### Exercise instructions
Read the data below line by line and copy each one with "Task" in it.

[Items listed in a dataset]

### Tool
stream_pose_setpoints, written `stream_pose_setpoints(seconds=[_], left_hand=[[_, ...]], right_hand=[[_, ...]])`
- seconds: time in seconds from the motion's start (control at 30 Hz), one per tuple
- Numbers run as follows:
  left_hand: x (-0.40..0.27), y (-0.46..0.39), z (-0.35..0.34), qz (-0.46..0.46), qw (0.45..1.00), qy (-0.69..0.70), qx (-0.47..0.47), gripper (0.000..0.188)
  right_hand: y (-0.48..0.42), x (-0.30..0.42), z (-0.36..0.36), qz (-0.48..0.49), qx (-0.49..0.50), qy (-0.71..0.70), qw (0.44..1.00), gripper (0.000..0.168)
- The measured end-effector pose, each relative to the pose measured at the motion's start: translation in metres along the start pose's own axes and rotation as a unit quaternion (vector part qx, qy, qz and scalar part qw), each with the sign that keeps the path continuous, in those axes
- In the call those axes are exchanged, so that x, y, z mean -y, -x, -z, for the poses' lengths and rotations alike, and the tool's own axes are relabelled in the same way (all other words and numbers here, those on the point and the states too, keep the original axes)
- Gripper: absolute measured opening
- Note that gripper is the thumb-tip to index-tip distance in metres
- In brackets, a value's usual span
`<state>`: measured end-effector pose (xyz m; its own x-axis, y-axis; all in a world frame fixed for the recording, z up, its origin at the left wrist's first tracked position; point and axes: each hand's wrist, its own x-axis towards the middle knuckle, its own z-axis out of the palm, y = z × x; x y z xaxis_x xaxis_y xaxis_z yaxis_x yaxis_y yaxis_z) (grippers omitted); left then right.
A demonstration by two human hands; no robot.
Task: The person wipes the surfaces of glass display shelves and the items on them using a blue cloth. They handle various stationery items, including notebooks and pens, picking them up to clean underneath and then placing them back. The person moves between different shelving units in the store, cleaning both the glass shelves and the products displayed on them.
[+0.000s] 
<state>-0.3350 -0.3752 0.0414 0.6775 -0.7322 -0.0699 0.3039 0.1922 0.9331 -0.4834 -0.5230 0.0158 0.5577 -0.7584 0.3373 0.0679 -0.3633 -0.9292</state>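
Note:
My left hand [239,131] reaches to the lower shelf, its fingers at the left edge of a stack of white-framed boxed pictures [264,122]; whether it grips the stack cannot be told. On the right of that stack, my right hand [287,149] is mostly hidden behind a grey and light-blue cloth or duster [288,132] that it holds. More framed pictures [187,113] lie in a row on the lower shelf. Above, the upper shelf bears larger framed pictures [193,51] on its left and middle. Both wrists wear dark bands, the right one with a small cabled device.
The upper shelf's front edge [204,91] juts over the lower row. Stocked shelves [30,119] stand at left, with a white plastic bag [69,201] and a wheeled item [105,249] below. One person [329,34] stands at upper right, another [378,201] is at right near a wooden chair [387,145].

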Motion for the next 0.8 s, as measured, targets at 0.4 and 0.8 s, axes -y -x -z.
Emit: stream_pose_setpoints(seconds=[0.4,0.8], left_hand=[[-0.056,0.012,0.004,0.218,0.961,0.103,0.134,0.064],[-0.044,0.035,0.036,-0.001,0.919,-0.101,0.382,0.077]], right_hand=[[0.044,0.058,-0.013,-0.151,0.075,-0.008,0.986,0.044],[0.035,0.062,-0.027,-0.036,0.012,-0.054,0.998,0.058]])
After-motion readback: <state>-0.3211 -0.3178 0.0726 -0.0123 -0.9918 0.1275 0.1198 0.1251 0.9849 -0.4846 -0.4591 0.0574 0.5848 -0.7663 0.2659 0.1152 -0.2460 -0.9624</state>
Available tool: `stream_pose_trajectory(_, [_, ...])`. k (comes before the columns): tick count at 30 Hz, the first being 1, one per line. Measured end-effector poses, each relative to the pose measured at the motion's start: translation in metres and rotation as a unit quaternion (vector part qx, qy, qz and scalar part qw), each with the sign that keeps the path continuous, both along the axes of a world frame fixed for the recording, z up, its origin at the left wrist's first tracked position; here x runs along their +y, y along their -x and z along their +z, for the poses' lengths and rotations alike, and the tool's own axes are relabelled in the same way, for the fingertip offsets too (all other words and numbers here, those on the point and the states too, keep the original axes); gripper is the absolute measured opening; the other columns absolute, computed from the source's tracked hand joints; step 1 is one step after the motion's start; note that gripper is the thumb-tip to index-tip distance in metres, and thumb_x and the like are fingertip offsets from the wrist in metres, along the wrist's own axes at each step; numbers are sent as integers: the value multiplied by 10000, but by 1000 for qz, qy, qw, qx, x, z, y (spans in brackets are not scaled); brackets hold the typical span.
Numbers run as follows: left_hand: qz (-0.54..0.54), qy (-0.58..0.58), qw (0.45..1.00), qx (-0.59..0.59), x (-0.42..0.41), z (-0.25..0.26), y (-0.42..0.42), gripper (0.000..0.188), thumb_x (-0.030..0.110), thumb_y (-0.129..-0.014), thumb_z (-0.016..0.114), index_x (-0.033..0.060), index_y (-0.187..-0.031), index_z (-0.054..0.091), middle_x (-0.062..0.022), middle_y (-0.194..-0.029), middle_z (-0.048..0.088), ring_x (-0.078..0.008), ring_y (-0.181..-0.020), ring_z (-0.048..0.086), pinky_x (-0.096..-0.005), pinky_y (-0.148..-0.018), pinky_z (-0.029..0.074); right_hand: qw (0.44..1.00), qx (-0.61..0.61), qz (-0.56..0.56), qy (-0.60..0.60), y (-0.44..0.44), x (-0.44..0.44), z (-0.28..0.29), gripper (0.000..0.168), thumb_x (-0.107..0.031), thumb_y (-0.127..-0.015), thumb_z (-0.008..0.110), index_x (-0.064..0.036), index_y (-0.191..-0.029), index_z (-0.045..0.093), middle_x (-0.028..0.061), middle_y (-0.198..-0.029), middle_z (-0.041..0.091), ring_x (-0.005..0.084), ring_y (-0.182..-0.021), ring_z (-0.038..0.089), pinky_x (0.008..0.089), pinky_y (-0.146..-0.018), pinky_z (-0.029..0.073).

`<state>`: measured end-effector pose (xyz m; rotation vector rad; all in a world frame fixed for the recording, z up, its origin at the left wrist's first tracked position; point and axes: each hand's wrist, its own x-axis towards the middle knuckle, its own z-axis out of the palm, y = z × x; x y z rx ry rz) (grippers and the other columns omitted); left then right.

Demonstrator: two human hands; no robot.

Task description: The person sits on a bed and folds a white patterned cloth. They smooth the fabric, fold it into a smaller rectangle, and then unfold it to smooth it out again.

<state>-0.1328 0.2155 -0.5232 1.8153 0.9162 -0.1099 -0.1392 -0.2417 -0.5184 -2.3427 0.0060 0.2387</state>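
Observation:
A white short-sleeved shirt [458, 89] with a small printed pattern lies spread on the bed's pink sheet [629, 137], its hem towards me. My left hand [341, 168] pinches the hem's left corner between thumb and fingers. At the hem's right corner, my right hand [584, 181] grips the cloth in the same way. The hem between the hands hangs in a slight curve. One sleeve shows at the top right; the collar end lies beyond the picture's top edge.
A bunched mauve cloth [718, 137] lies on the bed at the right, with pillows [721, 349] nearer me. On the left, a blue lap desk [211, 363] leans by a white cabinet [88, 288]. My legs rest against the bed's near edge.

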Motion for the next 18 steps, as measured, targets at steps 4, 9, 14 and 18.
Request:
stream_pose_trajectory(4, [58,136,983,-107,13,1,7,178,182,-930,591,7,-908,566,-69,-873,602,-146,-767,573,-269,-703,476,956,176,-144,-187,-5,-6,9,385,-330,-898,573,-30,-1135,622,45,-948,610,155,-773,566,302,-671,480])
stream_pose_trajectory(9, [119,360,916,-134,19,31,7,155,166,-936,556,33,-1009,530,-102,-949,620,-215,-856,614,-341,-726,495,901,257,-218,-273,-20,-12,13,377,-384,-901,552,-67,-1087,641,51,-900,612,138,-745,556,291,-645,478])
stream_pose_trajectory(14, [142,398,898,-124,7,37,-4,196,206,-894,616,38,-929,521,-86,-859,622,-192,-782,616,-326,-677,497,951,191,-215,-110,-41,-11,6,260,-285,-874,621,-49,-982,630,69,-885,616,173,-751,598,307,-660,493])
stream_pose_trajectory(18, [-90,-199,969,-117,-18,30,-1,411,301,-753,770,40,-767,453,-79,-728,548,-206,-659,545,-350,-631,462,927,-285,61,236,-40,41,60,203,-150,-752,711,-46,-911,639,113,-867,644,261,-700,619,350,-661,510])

### Exercise solution
Task: The person wipes the surfaces of glass display shelves and the items on them using a blue cloth. They handle various stationery items, including notebooks and pens, picking them up to clean underneath and then placing them back. The person moves between different shelving units in the store, cleaning both the glass shelves and the products displayed on them.
Task description: The person sits on a bed and folds a white patterned cloth. They smooth the fabric, fold it into a smaller rectangle, and then unfold it to smooth it out again.

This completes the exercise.